Extended wear contacts are contact lenses that are approved by the FDA for overnight wear. You still need to check with your doctor if this is safe for you - not everybody's eyes are suitable for overnight contact lens wear. Focus Night & Day Contact Lenses are one popular extended wear lens.
It is true soft contacts are beneficial in many situations but they are not recommended for everyone. The following situations are just a few examples of when even soft contact lenses may not be recommended:
• Those who work in an environment where they are exposed to chemicals which may adhere to the contacts
• Those with Sjogren's syndrome which includes symptoms of chronic dry eyes
• Those with arthritis who would have difficulty handling, cleaning and inserting the contacts
• Those with medical conditions such as diabetes, allergies or asthma which may make wearing contacts uncomfortable
• Those who are not willing to expend the energy to care for their soft contact lenses properly
Acuvue 2 Contact Lenses are one of the most popular brands and have been for some time. Acuvue Contacts are an affordable, quality lens that you can wear for 1-2 weeks. Acuvue 2 Contacts have an outstanding visual acuity which makes everything appear crisp. These lenses are great for the normal, everyday contact lens wearer.

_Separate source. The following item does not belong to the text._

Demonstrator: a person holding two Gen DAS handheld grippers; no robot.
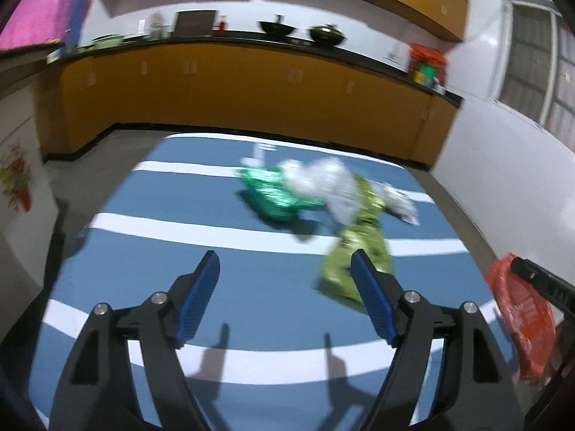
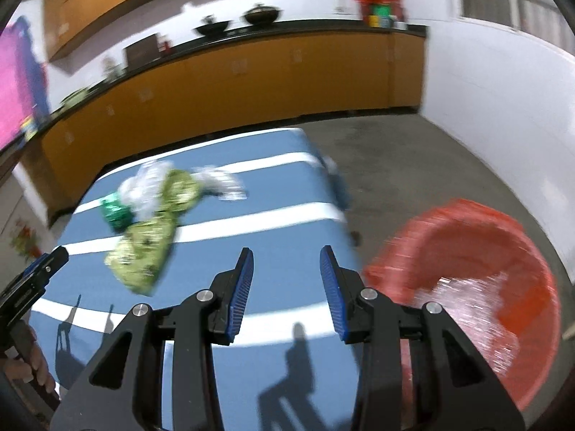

The main difference between hard lenses and rigid semi-permeable lenses is rigid semi-permeable contacts allow oxygen to pass through the lens to the eye, while hard contacts do not allow oxygen to pass through the lens. Both types of lenses are ideal for those who require an inflexible contact lens which will help to reshape their cornea. Those with an astigmatism benefit most from a hard lens because the lenses have an orthokeratology effect in which a series of flatter lenses are used to achieve a desired cornea shape.
Many people, even those who do not require eye correction, like to wear colored contacts to create a different look for themselves. Colored contacts are available in both prescription and non-prescription; however, even when the contacts are not required for vision correction a prescription is still needed. This is necessary because the prescription defines the strength as well as the fit of the lenses. For this reason, a fitting should be done by an eye doctor to ensure the colored contacts do not damage your eye.